Le journaliste regarde, un peu ébahi, le fourre-tout dans lequel il vient d'entrer. Il essaie aussi de retenir un éternuement. Il est un peu allergique à la moisissure, et ce... machin qui n'a de chambre que le nom en est rempli.

« Comment veux-tu qu'on ne se prenne pas pour des sorcières ? Des fées ? »

Son hôte tire un petit tabouret de sous un guéridon recouvert de maquillages. Il l'époussette un peu et lui offre. Lui s'assoit par terre. Il a dix-sept, dix-huit ans ? Pas beaucoup plus. Et ses yeux brillent.

Le journaliste, lui, n'était venu là que pour faire un article merdique sur le monde de la nuit. Son rédacteur en chef, qui lui doit déjà trois piges de salaire, va adorer. Sauf que maintenant il est dans la 4ème dimension. Ou dans la caverne de la Rose d'Or.

« Tu sais qu'à New York, on nous appelait les fées ? Fairies... »

Il a un très mauvais accent anglais. Le journaliste se souvient que le gamin a quitté l'école tôt, qu'il n'aimait pas ça. Pas les cours non. Mais tout le reste. Le harcèlement. Les parents. L'autorité. Tout. Rien. Il ne parle pas bien anglais.

« Mais je sais faire comme si ! »

Il parle à trois mille à l'heure. Lui a l'enregistreur de son portable allumé depuis des heures, il a l'impression. Peut-être pas plus de dix minutes en fait. »

« Des fées ! Nous sommes des fées. On apporte de l'amour et le syndrome de Peter Pan aux gens. Comme Clochette. »

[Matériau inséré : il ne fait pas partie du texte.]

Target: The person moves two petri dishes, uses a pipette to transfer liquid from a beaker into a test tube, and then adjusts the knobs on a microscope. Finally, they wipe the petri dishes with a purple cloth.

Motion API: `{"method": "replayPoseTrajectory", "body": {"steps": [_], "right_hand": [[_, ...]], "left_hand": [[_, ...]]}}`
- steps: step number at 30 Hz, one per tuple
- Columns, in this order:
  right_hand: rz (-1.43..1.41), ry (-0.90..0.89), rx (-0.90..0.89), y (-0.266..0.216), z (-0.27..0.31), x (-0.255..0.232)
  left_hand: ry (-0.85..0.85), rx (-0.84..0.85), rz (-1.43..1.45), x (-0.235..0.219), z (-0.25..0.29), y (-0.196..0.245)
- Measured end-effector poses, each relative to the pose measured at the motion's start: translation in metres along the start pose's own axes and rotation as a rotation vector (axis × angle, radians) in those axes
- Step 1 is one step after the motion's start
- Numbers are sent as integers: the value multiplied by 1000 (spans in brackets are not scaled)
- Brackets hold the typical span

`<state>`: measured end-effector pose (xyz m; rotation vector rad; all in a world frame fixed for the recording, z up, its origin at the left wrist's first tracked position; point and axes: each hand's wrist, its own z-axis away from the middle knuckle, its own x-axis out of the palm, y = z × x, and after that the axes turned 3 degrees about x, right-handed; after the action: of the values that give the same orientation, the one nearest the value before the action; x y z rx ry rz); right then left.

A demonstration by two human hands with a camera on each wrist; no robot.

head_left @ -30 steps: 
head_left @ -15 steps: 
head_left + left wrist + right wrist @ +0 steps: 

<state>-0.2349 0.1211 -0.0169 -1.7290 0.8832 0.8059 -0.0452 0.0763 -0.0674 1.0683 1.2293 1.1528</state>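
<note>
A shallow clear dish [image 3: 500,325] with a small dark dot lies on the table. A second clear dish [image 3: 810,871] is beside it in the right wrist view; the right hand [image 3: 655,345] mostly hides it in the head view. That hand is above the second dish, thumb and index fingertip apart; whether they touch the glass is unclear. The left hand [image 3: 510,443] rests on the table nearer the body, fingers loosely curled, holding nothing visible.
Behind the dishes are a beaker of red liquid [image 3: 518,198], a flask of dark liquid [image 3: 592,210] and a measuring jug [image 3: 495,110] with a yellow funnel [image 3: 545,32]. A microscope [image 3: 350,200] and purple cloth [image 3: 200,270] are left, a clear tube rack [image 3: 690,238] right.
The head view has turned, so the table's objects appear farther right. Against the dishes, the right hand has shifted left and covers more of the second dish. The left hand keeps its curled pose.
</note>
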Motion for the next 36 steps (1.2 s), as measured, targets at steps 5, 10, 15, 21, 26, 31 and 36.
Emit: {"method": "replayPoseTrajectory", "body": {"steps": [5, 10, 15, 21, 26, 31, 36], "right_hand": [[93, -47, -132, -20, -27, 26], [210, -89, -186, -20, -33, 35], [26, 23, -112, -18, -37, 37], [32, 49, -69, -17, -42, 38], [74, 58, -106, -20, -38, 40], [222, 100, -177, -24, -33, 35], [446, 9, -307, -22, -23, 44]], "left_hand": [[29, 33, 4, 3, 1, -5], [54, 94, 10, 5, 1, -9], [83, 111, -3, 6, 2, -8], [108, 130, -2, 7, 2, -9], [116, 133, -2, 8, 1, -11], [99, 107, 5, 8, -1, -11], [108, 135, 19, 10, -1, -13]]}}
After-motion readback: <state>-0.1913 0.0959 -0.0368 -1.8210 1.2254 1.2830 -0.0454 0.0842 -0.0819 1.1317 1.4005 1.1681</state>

Il l'imagine bien, là, sur son coussin défoncé, sur un plancher qui en a vu des meilleures. Il ne porte plus son jean déchiré ni son tee-shirt à un euro acheté à Barbès. Non, il a de longues jambes fuselées, rasées de près et brillantes, un maillot vert, où il a accroché au pistolet à colle des pans de papiers crépon vert. Il porte une perruque à chignon blond sur son crâne rasé. Ses grands yeux verts sont maquillés aussi, bien entendu. On ne voit plus sa barbe naissante sous le fond de teint.

Il l'imagine si bien.

« Des fées alors ? Comment dois-je vous appeler ? »

Le journaliste est passé au vouvoiement. On tutoie les petits homos de Paris, oui, surtout quand on est journaliste, diplôme e poche, sans le sou et tellement impatient de traiter les plus pouilleux que soi comme de la merde.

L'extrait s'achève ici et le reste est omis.